A federal judge in New York late on Saturday blocked deportations of those detained on entry to the United States after an executive order from President Trump targeted citizens from seven predominantly Muslim countries.
Judge Ann Donnelly of the U.S. District Court in Brooklyn granted a request from the American Civil Liberties Union to stop the deportations after determining that the risk of injury to those detained by being returned to their home countries necessitated the decision.
Minutes after the judge’s ruling in New York, another order came in Alexandria when U.S. District Judge Leonie Brinkema issued a temporary restraining order to block for seven days the removal of any green-card holder being detained at Dulles International Airport. Brinkema also ordered that lawyers have access to those held there because of the ban.
The president’s order, signed Friday, suspends admission to the United States of all refugees for 120 days and bars for 90 days the entry of any citizen from Iraq, Iran, Syria, Yemen, Sudan, Libya and Somalia.
That list excludes several Muslim- majority nations — notably Turkey, the United Arab Emirates and Indonesia — where the Trump Organization, now run by the president’s adult sons, is active and which in some cases have also faced troublesome issues with terrorism.

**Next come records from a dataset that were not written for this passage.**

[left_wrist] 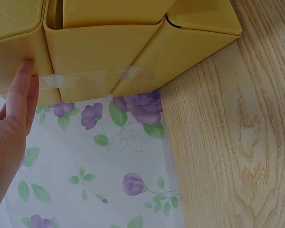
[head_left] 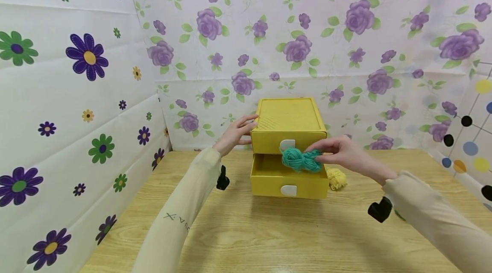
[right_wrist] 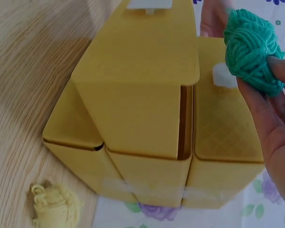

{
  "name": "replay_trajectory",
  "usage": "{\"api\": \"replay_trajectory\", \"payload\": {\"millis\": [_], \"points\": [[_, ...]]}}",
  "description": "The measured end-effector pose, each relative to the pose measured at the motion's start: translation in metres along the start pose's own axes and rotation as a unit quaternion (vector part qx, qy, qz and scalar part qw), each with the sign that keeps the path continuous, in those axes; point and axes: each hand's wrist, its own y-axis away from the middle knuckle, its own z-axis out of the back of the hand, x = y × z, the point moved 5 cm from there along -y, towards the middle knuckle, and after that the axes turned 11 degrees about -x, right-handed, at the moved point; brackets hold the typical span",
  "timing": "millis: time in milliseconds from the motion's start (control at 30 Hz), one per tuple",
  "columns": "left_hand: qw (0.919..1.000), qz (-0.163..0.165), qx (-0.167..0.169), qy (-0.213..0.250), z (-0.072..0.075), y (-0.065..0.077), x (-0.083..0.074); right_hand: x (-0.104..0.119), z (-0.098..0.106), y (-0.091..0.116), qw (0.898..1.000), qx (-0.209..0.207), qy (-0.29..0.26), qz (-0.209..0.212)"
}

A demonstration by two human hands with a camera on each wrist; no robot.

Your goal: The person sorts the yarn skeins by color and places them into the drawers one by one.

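A yellow drawer cabinet [head_left: 288, 115] stands on the table, its middle drawer [head_left: 265, 185] pulled out. My left hand [head_left: 236, 134] rests fingertips against the cabinet's left side, near the top; the left wrist view shows its fingers [left_wrist: 20, 95] straight. In my right hand [head_left: 344, 153], thumb and fingers pinch a teal yarn skein [head_left: 301, 159], tied in at its middle. The skein hangs over the pulled-out drawer, in front of the upper drawer's white handle [head_left: 287, 145]. To the cabinet's right lies a yellow yarn ball [head_left: 336, 179], partly hidden by the drawer in the head view.
Beneath everything is a wooden tabletop [head_left: 284, 234]. A cloth with purple flowers [head_left: 238, 42] hangs behind the cabinet, and another with daisies [head_left: 57, 106] is on the left. Clear tape [left_wrist: 54, 80] runs along the cabinet's side.
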Motion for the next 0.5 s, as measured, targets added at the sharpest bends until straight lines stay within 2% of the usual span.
{"api": "replay_trajectory", "payload": {"millis": [233,500], "points": [[1.0,-0.003,0.001,-0.002,0.0,0.0,0.0,0.004,-0.017,-0.012,1.0,0.003,-0.011,-0.025],[1.0,-0.003,-0.002,-0.005,0.0,-0.001,0.001,0.007,-0.034,-0.026,1.0,-0.024,0.001,0.009]]}}
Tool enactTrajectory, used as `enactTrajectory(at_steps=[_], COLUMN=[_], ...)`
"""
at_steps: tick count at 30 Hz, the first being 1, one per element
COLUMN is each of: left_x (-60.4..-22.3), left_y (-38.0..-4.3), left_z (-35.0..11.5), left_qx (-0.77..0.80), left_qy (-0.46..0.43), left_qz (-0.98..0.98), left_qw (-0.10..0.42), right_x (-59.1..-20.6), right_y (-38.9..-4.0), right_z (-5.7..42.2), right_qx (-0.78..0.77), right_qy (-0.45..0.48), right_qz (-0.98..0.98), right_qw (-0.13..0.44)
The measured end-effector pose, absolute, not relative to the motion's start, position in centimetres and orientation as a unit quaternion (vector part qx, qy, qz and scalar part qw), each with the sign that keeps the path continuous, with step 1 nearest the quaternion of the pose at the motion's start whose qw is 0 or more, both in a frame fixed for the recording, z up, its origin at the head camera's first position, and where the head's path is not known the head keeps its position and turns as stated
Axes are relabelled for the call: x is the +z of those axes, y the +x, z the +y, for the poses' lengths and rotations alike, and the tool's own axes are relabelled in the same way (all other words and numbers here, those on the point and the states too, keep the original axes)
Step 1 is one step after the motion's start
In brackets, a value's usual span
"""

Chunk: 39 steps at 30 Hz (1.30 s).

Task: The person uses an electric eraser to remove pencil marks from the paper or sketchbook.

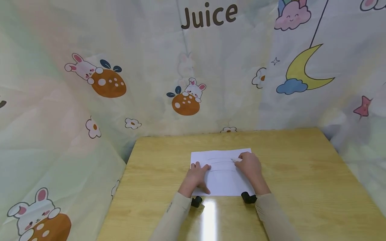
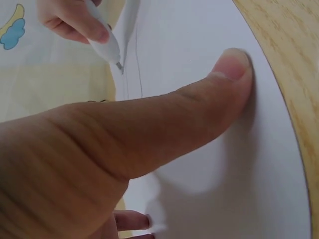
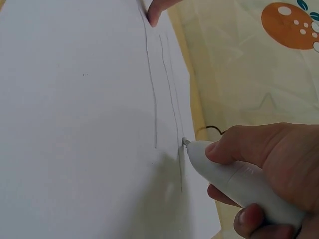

Confusion and concern among immigrant advocates mounted throughout the day as travelers from the Middle East were detained at U.S. airports or sent home. A lawsuit filed on behalf of two Iraqi men challenged Trump’s executive action, which was signed on Friday and initially cast as applying to refugees and migrants.
But as the day progressed, administration officials confirmed that the sweeping order also targeted U.S. legal residents from the named countries — green-card holders — who were abroad when it was signed. Also subject to being barred entry into the United States are dual nationals, or people born in one of the seven countries who hold passports even from U.S. allies, such as the United Kingdom.
The virtually unprecedented measures triggered harsh reactions from not only Democrats and others who typically advocate for immigrants but also key sectors of the U.S. business community.
Leading technology companies recalled scores of overseas employees and sharply criticized the president. Legal experts forecast a wave of litigation over the order, calling it unconstitutional. Lawyers and advocates for immigrants are advising them to seek asylum in Canada.
Thousands of academics, including 13 Nobel Laureates, signed a petition saying, “This is a major step towards implementing the stringent racial and religious profiling promised on the campaign trail.”
“This measure is fatally disruptive to the lives of these immigrants, their families, and the communities of which they form an integral part. It is inhumane, ineffective, and un-American,” the petition said.
Yet Trump, who centered his campaign in part on his vow to crack down on illegal immigrants and impose what became known as his “Muslim ban,’’ was unbowed. As White House officials insisted that the measure strengthens national security, the president stood squarely behind it.
“It’s not a Muslim ban, but we were totally prepared,” Trump told reporters in the Oval Office. “You see it at the airports, you see it all over. It’s working out very nicely, and we’re going to have a very, very strict ban, and we’re going to have extreme vetting, which we should have had in this country for many years.”
Democratic presidential candidate Hillary Clinton tweeted late Saturday, “I stand with the people gathered across the country tonight defending our values & our Constitution. This is not who we are.”
A Syrian widow who is the subject of an Oscar-nominated film has been barred from travelling to the US ahead of the awards ceremony next month. Watani: My Homeland, which tells the true story of a Syrian family forced to flee Aleppo for sanctuary in Germany, is nominated in the ‘Documentary Short Subject’ category.